Il primo film dell'ambiziosa sezione CinemaXXI racconta la vita disperata di Brian Fass, ossessionato da una madre troppo protettiva da cui non è mai riuscita pienamente a emanciparsi...
La vita di un direttore della fotografia di horror piuttosto dozzinali viene narrata con stile documentaristico-psichedelico dal cantore della No Wave newyorchese Amos Poe, autore importante del cinema americano indy degli '80.
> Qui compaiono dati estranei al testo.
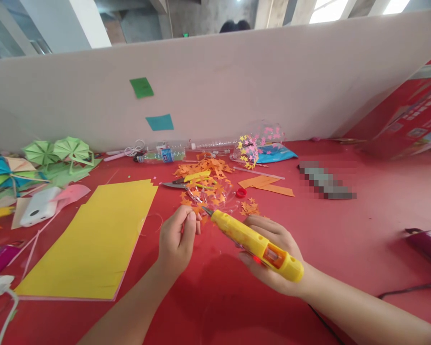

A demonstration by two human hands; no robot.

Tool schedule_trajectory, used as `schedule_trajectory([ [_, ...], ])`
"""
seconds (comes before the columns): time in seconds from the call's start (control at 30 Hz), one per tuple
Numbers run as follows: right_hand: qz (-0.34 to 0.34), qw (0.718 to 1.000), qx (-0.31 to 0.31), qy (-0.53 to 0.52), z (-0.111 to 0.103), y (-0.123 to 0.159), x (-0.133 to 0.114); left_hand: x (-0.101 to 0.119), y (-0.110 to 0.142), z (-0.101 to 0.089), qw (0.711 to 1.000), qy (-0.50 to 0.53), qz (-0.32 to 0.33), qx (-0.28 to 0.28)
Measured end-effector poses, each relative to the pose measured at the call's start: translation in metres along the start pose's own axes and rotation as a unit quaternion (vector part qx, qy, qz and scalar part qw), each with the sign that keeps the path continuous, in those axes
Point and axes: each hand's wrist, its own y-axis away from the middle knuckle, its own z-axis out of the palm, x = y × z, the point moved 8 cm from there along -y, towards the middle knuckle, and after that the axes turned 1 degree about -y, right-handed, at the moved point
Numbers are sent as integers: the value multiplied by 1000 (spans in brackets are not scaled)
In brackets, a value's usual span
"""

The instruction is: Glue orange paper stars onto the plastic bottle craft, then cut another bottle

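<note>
1. Right hand: fingers wrapped round a yellow glue gun, nozzle pointing to 10 o'clock.
2. Left hand: thumb and fingers nearly closed, curled, just beside nozzle tip; can't tell if anything is pinched.
3. Clock centre = between hands. At 12, just past the nozzle: orange stars, loose pile, yellow-handled knife on it. Crowded, little room.
4. At 1: red cap, small star heap beside it, orange paper strips beyond.
5. At 9: yellow paper, near edge well left of left forearm.
6. At 12, far edge: pale partition closes off the table.
7. Open red surface: 6, between forearms; also 3, out to purple device, cut by frame edge.
</note>
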Motion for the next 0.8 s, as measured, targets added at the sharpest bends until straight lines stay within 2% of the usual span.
schedule_trajectory([
  [0.33,21,998,-55,-12,16,6,8,9,0,2,996,-71,49,-9],
  [0.8,26,998,-52,-4,16,6,9,9,0,1,997,-58,54,-4],
])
Si respira un'aria da racconto morboso di ricca famiglia yankee malata alla
Andrew Jarecki (
Una storia americana,
Love & Secrets) in questo fin troppo autoindulgente
A Walk in the Park (sezione CinemaXXI), confessione in camera con faccia oscurata di
Brian Fass, appassionato di cinema e poi professionista della settima arte nel reparto fotografico con una vita alle spalle ricca di traumi e psicofarmaci. Tutto nasce da un rapporto malsano con una madre fin troppo attaccata al figlio. Per troppo amore lei, sposata a un ricco avvocato dal quale poi divorzierà, renderà Brian insicuro e incapace di affrontare il mondo che lo circonda. Strutturato in capitoli il film di Poe affronta tutti i disastrosi effetti del rapporto tra Fass madre e Fass figlio e Brian, spiace dirlo, in più di un'occasione suscita ironia piuttosto che compassione. C'è anche molto meno coraggio di quanto si vorrebbe far credere. Perché, ad esempio, la vita sessuale del protagonista viene affrontata in tre minuti scarsi? In fondo si tratta di una storia di crisi familiare trita e ritrita con il fratello scavezzacollo (amante della marijuana) e il padre che scappa con un'altra donna.
Grazie a un fin troppo caleidoscopico montaggio digitale (le pericolose potenzialità di Final Cut Pro), Poe divide lo schermo, inserisce “godardianamente” parole-citazioni da Jean-Jacques Rousseau, Nabokov, Poe (lo scrittore), Carroll e associa la storia di Brian a Psyco e Il corridoio della paura attraverso inserimenti letterali nella sua opera di questi due capolavori della malattia mentale. Che dire? Il soggetto meritava tutta questa enfasi? A nostro parere no. E poi il documentario di Poe è troppo lungo. Poteva durare tranquillamente 20 minuti piuttosto che 96'.
Una lunga, e inutile, parentesi sull'amore tra Brian e Central Park (ecco il perché del titolo) non fa altro che peggiorare la situazione e far affondare l'operazione nella più fiacca autoindulgenza tipica di un certo approccio indy al cinema. E alla vita.